I would like each line of the data that holds the word "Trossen" copied out.

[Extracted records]
□ □ □ □ □ □ □

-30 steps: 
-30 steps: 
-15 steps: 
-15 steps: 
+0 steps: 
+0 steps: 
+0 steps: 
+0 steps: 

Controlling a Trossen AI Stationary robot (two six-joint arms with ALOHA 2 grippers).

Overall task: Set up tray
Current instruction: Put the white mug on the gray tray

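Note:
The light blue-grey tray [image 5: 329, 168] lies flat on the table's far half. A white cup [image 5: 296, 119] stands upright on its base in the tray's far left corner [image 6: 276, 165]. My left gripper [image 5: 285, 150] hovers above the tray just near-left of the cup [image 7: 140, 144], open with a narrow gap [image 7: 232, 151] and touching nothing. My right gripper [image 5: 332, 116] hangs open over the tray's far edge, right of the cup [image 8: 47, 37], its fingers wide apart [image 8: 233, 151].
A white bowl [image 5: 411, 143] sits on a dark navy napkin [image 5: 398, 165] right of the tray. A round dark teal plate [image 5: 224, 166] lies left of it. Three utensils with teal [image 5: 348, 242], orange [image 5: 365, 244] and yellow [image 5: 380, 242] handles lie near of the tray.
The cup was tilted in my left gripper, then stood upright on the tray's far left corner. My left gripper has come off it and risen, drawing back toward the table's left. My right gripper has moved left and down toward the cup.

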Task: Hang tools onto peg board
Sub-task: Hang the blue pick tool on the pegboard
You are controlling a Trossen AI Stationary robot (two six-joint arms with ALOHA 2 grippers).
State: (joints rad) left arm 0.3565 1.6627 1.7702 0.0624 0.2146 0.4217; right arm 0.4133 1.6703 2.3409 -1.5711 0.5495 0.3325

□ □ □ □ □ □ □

▸ Problem solution
Controlling a Trossen AI Stationary robot (two six-joint arms with ALOHA 2 grippers).
You are controlling a Trossen AI Stationary robot (two six-joint arms with ALOHA 2 grippers).

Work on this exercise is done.